Jetson devices have powerful GPUs for deep learning, but increasing AI complexity demands better GPU cycle management. Jetson offers specialized engines for computer vision (CV) workloads. While the GPU is powerful and flexible, these engines, when combined with the GPU, offer significant computational advantages. VPI simplifies access to these engines, making experimentation and load-balancing easy.

Diagram showing the relationship between Jetson hardware, VPI operators, and developer applications. — *Figure 1. Vision Programming Interface (VPI) for Jetson developers*

Let’s look at each accelerator closely to understand its purpose and benefits.

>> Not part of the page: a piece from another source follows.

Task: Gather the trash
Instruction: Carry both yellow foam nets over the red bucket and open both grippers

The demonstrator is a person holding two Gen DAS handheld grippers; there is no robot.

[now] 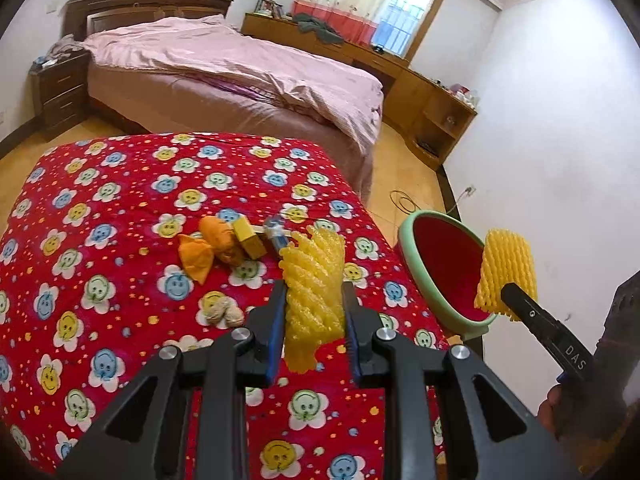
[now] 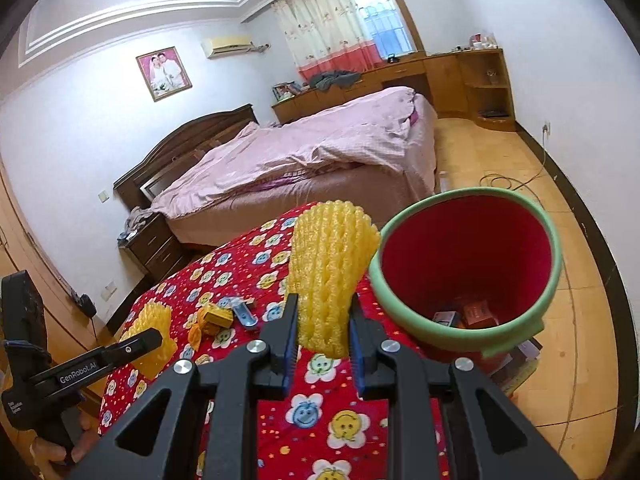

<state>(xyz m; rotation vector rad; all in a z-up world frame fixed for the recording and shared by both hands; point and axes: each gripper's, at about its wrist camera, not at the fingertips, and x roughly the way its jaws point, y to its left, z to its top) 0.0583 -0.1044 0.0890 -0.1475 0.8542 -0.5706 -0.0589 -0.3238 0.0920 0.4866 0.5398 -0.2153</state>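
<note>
Nearest each camera, the left tool [image 1: 314,304] is clenched on a yellow foam fruit net [image 1: 314,280], and the right tool [image 2: 324,312] grips a second foam net [image 2: 332,268] the same way; both nets stand up out of the jaws, lifted clear of the table [image 1: 100,240], presumably so they can be carried across to the bin. The nets are soft, springy mesh sleeves of puffy foam strands, squeezed narrow where the pads pinch them. The right net sits just beside the green rim of the red-lined bin [image 2: 468,344], which stands off the table's edge and already holds a few small cartons. Farther out on the plush flower-printed red cover lie crumpled orange wrappers [image 1: 208,248], a small yellow box [image 1: 250,238] and peanut shells [image 1: 224,314], seemingly left to collect.
</note>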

Programmable Vision Accelerator (PVA):

The PVA is a programmable digital signal processing (DSP) engine with a 1024‑bit single-instruction-multiple data (SIMD) unit and local memory with flexible direct memory access (DMA), optimized for vision and image processing with high performance per watt. It runs asynchronously alongside the CPU, GPU, and other accelerators, and is available on all Jetson SKUs except NVIDIA Jetson Nano.

Through VPI, developers can access ready‑to‑use algorithms like AprilTag detection, object tracking, and stereo disparity estimation. For custom implementation of algorithms, the PVA SDK, now available to Jetson developers, provides C/C++ APIs and tools for developing vision algorithms directly on the PVA.

Optical Flow Accelerator (OFA):

The OFA is a fixed-function hardware accelerator for computing optical flow and stereo disparity from stereo camera pairs. OFA can operate in two modes: In stereo disparity mode, the OFA estimates a disparity map by processing rectified left and right view from a camera pair. In Optical Flow mode, the OFA estimates 2D motion vectors between two frames.

Video and Image Compositor (VIC):

The VIC is a fixed-function, power efficient hardware accelerator in Jetson devices that is specialized for low-level image processing tasks, such as rescaling, remapping, warping, color space conversion and noise reduction.

What use cases benefit from these accelerators?

Below are some scenarios where developers may consider going beyond the GPU for their specific application needs:

GPU-oversubscribed applications: As best practice, developers should prioritize deep learning (DL) workloads for the GPU, and offload computer-vision tasks to PVA, OFA, or VIC using VPI. For example, DeepStream’s Multi‑Object Tracker can run 12 video streams on Orin AGX with GPU alone, but by load balancing with PVA it can support 16 streams.
Power‑sensitive applications: In use cases like sentry mode or activity monitoring, offloading most computation to low‑power accelerators (PVA, OFA, VIC) can provide maximum efficiency.
Industrial applications with thermal limits: In high‑heat environments, distributing workloads across all accelerators reduces throttling and helps maintain latency and throughput within thermal budgets.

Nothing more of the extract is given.